Singer and songwriter Tom Petty performs during the half time show of the NFL's Super Bowl XLII football game between the New England Patriots and the New York Giants in Glendale, Arizona, U.S., February 3, 2008.
(photo credit: REUTERS/LUCY NICHOLSON/FILE PHOTO)
The death of Tom Petty seems to hurts more than the other huge losses to the music world in recent years, like Prince, David Bowie, Lou Reed and Leonard Cohen.
The latter were all, poets, prophets, larger than life artists who chose music as their medium. Petty didn't have a choice. He was an everyman, another skinny teen loser who found liberation, adventure and self-worth in a chiming electric guitar, a wicked beat and loads of attitude.

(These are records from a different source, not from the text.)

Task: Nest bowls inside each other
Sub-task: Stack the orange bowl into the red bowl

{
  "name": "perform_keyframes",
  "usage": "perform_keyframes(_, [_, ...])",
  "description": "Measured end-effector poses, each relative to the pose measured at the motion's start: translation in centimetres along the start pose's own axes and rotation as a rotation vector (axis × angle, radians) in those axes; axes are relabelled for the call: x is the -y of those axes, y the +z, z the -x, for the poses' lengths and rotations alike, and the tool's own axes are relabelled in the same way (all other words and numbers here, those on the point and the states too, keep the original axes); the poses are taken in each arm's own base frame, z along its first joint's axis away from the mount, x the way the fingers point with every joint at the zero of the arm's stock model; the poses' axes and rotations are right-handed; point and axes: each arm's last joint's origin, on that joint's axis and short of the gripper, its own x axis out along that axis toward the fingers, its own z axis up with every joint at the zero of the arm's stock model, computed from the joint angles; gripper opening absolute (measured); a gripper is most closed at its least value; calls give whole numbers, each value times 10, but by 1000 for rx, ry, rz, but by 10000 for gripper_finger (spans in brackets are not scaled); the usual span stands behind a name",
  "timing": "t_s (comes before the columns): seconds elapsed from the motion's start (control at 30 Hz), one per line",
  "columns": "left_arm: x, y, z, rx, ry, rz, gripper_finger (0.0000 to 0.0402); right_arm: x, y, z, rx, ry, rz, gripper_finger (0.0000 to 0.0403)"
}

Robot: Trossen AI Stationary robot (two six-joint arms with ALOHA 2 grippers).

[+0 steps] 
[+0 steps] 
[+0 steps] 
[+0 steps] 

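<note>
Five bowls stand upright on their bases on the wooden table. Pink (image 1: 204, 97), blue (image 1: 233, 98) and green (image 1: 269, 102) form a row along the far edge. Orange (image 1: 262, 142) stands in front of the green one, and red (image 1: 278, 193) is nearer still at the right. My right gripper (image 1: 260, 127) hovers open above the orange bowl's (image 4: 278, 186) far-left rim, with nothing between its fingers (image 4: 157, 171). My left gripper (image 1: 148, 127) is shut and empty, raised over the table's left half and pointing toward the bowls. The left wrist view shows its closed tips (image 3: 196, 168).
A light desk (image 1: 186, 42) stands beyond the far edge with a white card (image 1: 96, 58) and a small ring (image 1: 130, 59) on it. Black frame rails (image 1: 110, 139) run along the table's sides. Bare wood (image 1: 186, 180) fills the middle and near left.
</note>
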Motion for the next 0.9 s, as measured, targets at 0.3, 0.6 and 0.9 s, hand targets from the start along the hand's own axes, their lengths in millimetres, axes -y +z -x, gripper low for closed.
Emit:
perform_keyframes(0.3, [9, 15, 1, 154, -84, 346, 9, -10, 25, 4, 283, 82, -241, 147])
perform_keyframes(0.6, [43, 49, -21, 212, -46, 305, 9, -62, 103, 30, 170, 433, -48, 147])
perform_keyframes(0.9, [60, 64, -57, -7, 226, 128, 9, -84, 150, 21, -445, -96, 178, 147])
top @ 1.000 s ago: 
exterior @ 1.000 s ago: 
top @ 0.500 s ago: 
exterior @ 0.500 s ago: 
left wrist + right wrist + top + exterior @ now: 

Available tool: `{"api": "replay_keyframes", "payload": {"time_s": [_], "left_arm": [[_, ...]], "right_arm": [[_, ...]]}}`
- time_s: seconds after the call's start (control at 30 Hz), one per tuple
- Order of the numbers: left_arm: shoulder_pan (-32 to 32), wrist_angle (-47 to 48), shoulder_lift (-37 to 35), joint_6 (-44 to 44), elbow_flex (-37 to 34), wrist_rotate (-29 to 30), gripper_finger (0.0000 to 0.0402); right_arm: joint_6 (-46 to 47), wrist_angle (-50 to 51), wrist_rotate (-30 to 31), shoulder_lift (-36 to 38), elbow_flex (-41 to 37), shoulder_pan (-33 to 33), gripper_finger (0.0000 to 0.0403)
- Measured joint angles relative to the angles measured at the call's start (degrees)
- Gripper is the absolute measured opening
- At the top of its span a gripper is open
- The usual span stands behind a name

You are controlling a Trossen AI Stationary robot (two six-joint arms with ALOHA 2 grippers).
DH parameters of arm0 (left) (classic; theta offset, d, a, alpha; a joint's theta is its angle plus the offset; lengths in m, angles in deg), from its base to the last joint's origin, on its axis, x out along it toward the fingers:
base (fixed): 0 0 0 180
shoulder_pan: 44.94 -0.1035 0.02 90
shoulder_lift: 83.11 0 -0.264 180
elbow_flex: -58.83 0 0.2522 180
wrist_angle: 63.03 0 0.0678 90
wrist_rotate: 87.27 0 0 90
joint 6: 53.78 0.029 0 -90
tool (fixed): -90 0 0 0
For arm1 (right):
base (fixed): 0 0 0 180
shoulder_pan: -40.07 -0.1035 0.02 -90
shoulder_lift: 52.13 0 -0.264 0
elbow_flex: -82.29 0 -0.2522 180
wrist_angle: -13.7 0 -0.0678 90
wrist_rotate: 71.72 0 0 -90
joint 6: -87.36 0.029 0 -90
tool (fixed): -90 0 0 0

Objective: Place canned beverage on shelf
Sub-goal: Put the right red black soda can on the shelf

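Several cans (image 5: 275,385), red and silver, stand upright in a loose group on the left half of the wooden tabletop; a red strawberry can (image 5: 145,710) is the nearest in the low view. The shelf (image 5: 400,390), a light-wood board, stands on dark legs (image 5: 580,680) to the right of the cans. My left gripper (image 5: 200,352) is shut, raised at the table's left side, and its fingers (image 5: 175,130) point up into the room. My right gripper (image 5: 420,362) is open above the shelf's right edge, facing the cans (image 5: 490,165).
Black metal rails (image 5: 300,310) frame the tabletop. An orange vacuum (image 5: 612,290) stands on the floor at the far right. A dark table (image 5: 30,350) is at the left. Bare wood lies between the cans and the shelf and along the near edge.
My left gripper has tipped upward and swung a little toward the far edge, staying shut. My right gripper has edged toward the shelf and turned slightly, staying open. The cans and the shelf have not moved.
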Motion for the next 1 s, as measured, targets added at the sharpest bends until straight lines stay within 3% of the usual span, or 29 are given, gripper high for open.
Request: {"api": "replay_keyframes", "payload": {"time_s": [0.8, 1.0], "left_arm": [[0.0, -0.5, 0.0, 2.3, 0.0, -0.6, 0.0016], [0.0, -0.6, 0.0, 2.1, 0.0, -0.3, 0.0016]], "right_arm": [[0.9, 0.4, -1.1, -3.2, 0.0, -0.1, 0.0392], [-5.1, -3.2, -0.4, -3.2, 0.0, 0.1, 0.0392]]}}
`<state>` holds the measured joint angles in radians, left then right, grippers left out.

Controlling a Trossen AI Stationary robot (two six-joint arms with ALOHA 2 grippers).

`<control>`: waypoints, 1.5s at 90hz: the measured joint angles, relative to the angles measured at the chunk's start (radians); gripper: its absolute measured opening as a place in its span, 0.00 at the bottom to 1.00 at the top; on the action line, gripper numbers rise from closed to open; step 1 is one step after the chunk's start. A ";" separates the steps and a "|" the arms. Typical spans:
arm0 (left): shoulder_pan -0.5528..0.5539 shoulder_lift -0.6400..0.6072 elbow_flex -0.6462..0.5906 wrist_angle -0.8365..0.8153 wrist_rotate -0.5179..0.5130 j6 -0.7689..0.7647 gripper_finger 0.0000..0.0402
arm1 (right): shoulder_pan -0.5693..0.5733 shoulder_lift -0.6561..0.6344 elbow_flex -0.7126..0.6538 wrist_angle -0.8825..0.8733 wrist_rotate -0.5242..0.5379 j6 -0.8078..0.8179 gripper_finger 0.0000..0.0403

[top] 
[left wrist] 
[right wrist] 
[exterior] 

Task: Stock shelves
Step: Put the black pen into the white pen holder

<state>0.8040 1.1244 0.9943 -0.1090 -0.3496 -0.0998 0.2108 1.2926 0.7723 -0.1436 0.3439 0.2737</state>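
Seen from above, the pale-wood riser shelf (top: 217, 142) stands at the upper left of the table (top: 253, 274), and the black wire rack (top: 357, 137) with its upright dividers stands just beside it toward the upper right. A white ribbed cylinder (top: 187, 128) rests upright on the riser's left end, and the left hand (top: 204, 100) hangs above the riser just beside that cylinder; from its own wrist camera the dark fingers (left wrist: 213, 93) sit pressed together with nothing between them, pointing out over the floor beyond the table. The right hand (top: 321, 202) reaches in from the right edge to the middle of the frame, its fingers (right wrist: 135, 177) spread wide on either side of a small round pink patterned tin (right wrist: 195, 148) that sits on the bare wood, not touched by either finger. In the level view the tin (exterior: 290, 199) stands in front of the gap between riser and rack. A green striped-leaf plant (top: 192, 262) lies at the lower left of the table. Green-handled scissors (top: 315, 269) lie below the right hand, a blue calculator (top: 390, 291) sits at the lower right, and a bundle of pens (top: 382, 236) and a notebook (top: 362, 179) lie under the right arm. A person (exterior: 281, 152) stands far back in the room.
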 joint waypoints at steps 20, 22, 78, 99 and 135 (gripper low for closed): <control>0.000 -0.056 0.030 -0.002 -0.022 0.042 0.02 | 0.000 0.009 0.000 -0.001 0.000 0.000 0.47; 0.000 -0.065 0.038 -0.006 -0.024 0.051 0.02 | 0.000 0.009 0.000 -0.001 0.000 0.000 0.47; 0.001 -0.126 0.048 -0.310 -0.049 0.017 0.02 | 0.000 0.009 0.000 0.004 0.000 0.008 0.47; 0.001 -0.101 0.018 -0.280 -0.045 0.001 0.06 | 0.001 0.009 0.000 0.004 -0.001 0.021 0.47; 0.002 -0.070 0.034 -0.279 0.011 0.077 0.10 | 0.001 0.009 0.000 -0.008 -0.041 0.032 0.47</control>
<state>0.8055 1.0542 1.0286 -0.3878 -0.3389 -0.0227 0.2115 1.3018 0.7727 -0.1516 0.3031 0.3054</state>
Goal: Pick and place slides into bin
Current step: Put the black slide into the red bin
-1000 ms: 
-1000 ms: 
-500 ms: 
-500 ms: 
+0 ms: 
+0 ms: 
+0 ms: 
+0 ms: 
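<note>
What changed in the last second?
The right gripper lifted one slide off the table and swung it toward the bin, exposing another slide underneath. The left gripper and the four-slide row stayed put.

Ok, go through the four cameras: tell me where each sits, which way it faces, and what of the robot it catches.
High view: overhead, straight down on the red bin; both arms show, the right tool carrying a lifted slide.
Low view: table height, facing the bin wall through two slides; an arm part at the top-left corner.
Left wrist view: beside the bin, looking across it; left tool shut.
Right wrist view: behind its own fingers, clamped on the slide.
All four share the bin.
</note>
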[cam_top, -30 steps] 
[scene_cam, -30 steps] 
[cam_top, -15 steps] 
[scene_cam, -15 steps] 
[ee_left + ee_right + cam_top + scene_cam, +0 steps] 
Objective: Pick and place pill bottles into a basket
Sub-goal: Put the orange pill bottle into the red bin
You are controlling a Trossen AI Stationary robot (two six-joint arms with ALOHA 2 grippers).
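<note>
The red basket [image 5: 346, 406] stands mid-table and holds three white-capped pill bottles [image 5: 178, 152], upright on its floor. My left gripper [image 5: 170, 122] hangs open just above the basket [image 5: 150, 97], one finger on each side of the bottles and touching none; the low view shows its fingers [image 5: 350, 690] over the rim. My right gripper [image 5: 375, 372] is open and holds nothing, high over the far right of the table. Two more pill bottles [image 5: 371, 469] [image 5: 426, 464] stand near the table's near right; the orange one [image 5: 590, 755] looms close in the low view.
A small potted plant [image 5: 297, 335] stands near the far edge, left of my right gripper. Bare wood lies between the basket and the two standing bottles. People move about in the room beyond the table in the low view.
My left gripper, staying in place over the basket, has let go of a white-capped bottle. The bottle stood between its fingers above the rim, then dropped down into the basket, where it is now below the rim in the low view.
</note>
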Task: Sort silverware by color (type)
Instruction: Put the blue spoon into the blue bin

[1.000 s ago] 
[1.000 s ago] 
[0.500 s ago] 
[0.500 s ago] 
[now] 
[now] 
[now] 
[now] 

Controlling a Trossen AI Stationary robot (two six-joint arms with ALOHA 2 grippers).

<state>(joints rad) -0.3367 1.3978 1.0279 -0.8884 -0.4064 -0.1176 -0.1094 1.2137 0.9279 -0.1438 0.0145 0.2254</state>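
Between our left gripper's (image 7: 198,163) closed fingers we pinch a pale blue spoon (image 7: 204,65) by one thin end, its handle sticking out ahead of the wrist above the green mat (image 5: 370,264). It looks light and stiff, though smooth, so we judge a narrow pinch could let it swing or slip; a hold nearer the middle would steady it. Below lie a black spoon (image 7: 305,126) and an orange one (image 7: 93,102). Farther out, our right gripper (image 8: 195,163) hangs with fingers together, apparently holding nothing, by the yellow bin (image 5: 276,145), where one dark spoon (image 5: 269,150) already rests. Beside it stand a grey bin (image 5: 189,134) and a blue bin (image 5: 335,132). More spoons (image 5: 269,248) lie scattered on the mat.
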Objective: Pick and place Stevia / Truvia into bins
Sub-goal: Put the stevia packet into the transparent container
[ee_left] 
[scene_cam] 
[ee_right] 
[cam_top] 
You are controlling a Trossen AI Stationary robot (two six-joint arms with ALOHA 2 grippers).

Unlike the rest of us underdogs, Petty possessed the talent, charisma and craftsmanship to grab his dream and create his own universe of hooks, rhymes, choruses and solos that spoke to millions over a 40-year career that stands proudly next to any other musical giant of the late 20th century.
As Peter Himmelman, a singer-songwriter whose influences ranged from his father-in-law Bob Dylan to Petty himself, wrote in tribute: "Was there ever a better songwriter, a cooler rockstar, a better role model for some kid from anywhere-in-the-world who saw him or herself learning to play guitar and gettin' up onstage to say, 'I'm alive on this planet and so are you'? I think not. Tom Petty was my favorite. Hands down."
Petty redeemed the eternal promise of rock & roll to provide inspiration, elation and solace, of never forgetting the wonder and awe of youth (how else could he continue calling his band of AARP card-carriers 'the Heartbreakers') and of looking at life with a twinkle in the eye and a slight smirk on the lips.
From the first time seeing him electrify an audience in a tiny club in Boston in 1977 on the heels of his band's stunning debut album, it was clear that he was already a fully-formed star, but without any of the affectations. Five years later, he was the same aw-shucks guy performing at a sold-out Boston Garden.
The last time I saw Petty was five years later in Jerusalem's Sultan Pool, as he and the Heartbreakers made good on their promise yet again with their own riveting set, sandwiched between legends and influences Roger McGuinn and Dylan, provided the latter with his most sympathetic and assured backing since The Band.
The younger spunky brother in The Travelling Wilburys with Dylan, George Harrison and Roy Orbison; the cheerleading, vice-principal to Springsteen in the 'ain't no sin to be glad you're alive' school of thought; or the grizzled veteran taking a victory lap on his recently completed 40th anniversary tour – whatever stage of life or performance, Petty raised everyone around him with his integrity, honesty and cheeriness, armed with a slew of memorable songs that will long outlive him.
He proved time and time again that, as he sang with such conviction - yes, even the losers get lucky sometimes.